Thoughts on the Apple’s Upcoming “One More Thing” Event and Apple Silicon Macs
To everyone’s surprise on Monday, Apple announced the event fo rate Apple Silicon Macs, titled “ One More Thing”. According to Mark Gurman from Bloomberg Business week, there will be 3x laptops announces. 1x 13” MacBook Air, a 13” MacBook Pro, and a 16” MacBook Pro. Apple listening to the Talk Show with John Gruber and Jason Snell this weekend, I’m pretty excited about the potential performance gains on these new laptops. I’ve been using the iPad Pro with Magic Keyboard at work and it makes the iPad into a great Hybrid device, but its still no substitute for MacOS. The Mac is just a more complicated and capable operating system. I’m use MacOS as my primary operating at work and am looking forward to the design changes in Big Sur to make it feel more like iOS and iPadOS. I see the iPhone, iPad, and Mac as a computing continuum now. It’s going to be exciting to have the Mac on the same hardware as my iPhone and iPad, which always feel like they’re way more capable hardware than the operating system can take advantage of. I think the easier thing to do would be for Apple to milk Intel until they couldn’t anymore because Mac Sales are at an all-time high, so this move to push forward into their own silicon is either hubris or confidence in their ability to execute. I think that it’s the latter. Here are a few things I’ll be looking for next week
- Power: What are the power advantages over an Intel Mac? Will they be able to Mac Intel’s single and multi-core performance? Apple talked up the chipsets power a lot during WWDC over its energy efficiency and the iPad’s A13X and the iPhone 12’s A14 are notoriously powerful. It will be interesting to see those chipset designs scaled up to a machine with a bigger battery.

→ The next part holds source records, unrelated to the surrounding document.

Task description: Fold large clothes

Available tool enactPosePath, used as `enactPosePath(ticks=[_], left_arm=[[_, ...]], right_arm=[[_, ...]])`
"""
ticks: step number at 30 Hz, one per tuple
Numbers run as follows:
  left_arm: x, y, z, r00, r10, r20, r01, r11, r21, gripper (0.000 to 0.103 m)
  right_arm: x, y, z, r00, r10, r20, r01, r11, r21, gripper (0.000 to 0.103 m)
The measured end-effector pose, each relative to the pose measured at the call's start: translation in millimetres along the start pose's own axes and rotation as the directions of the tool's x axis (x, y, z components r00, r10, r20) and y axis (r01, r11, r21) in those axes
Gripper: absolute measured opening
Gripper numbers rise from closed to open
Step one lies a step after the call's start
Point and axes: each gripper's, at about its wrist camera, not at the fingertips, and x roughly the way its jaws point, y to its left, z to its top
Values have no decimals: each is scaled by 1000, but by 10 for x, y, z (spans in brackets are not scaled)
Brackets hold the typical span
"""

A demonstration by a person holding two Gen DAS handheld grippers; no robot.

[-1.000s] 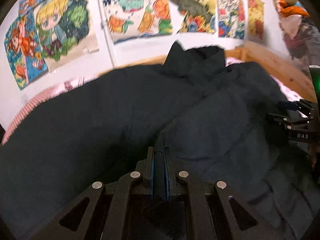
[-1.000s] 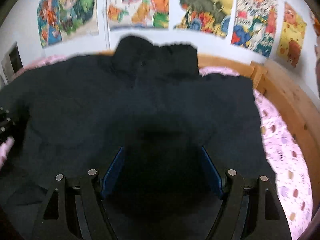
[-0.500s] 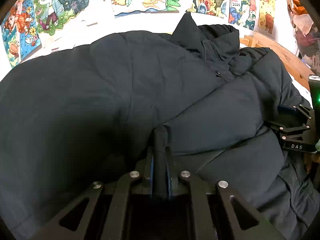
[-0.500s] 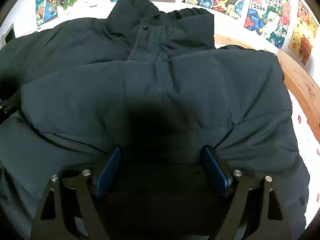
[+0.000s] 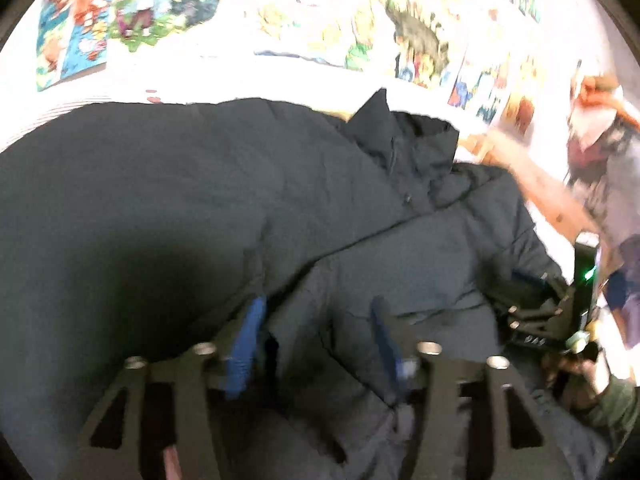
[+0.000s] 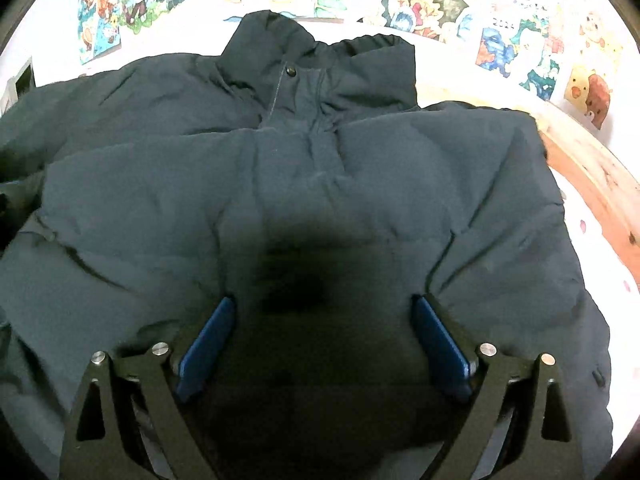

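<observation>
A large dark navy puffer jacket [image 6: 360,184] lies spread on the bed, collar [image 6: 320,64] toward the wall, one side folded across its front. My left gripper [image 5: 316,320] hovers low over the folded edge. Its jaws are opening, and the blue pads [image 5: 248,332] stand apart with loose fabric lying between them, not pinched. My right gripper [image 6: 324,308] is over the jacket's lower middle, jaws opening wide, pads [image 6: 208,344] clear of the cloth. In the left wrist view the right gripper [image 5: 536,312] shows at the jacket's right edge.
A wooden bed frame [image 6: 592,184] runs along the right, with pink patterned sheet [image 6: 600,248] beside the jacket. Cartoon posters [image 6: 104,12] cover the white wall behind. Hanging clothes [image 5: 600,140] show at far right. A hand in a green sleeve [image 5: 612,396] holds the right gripper.
The left gripper was shut on a jacket fold; it has let go and its jaws now stand apart, with the view rolled. The right jaws widened and sank closer to the jacket.
</observation>
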Motion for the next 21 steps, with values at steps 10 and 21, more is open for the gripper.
enactPosePath(ticks=[10,21], left_arm=[[-834,285,-179,1000,13,21,-10,992,-123,85],[-1680,1065,-847,999,17,-42,-34,895,-445,91]], right_arm=[[-646,411,33,990,115,76,-105,986,-131,90],[-1165,1184,57,938,339,72,-328,936,-129,90]])
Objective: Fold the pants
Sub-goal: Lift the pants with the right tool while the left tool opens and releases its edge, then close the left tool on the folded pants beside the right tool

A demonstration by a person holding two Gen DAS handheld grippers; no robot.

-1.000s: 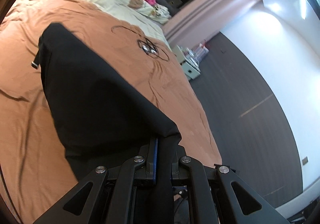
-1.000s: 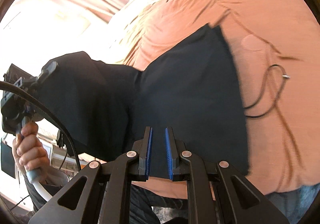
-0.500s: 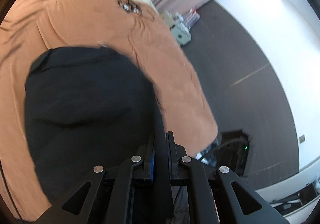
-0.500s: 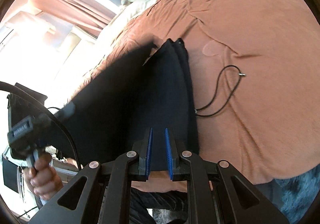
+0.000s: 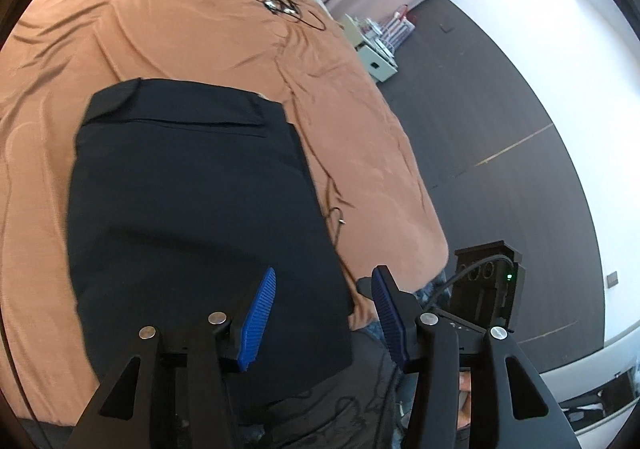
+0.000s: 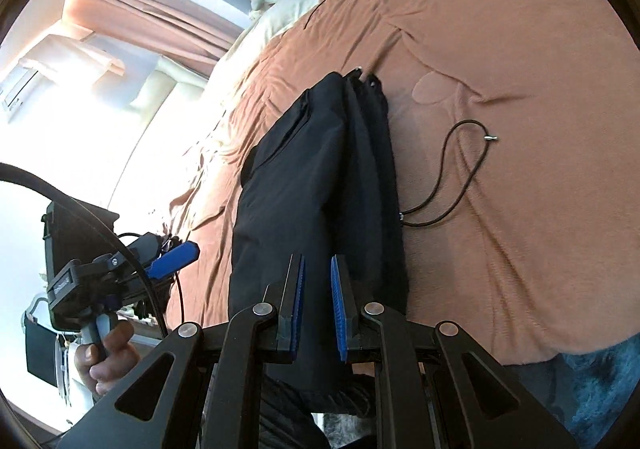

- Battery Life: Will there be any battery life improvements? Personally, I don’t care too much if the MacBook Pro gets really any more battery efficient right now. Its a pro-machine, I’m more concerned about carrying around a more powerful machine. The MacBook Air getting more powerful would always be welcome as well.
- Graphics: Intel’s graphics have…never been great. I do wonder particularly on the 16” MacBook Pro what they do with graphics performance. The iPhone and iPad A14 and A13X both have great graphics performance for mobile processors. I’m reasonably confident that they can match and exceed Intel’s integrated graphics, but what about AMD and on the Windows side…Nvidia? I’m hoping that the 13” and 16” end up with the same graphics chipsets. It would be really awesome to only have to pick a screen size this time.
- iPad and iPhone apps: Apple showed off being able to run iPhone and iPad apps natively on Apple Silicon Macs. Supposedly there are no code modifications, but I’m sure most developers are going to want to run their Macs through Catalyst to make them more Mac-native. I wonder how many apps will be native when the machines presumably come out later this month or next month.
- Rosetta 2: What is going to be the performance hit running non-native apps in Rosetta? Is it going to be like running a Virtual Machine layer? I can’t imagine you’ll want to run a resource-intensive application in Rosetta…no matter how good it is, like Adobe Photoshop, AutoCAD, Premiere Pro, etc.
- Windows Support: *Gasp* Yeah, this one is boring, but important to a lot of people. Apple demo’d running Windows 10 in virtualization in Parallels Desktop in Big Sur. I vaguely remember that them mentioning that Parallels was using Apple’s built-in virtualization technology instead of building their own? I have to imagine if that’s the case there could be some hardware support for that in Apple’s silicon chipset. Maybe that could make virtualization less of a performance hit than years past? I dunno. I’m wildly speculating at this point because I’m tired at this point in the evening, but regardless, Windows support is going to make or break Apple silicon Macs for a lot of people.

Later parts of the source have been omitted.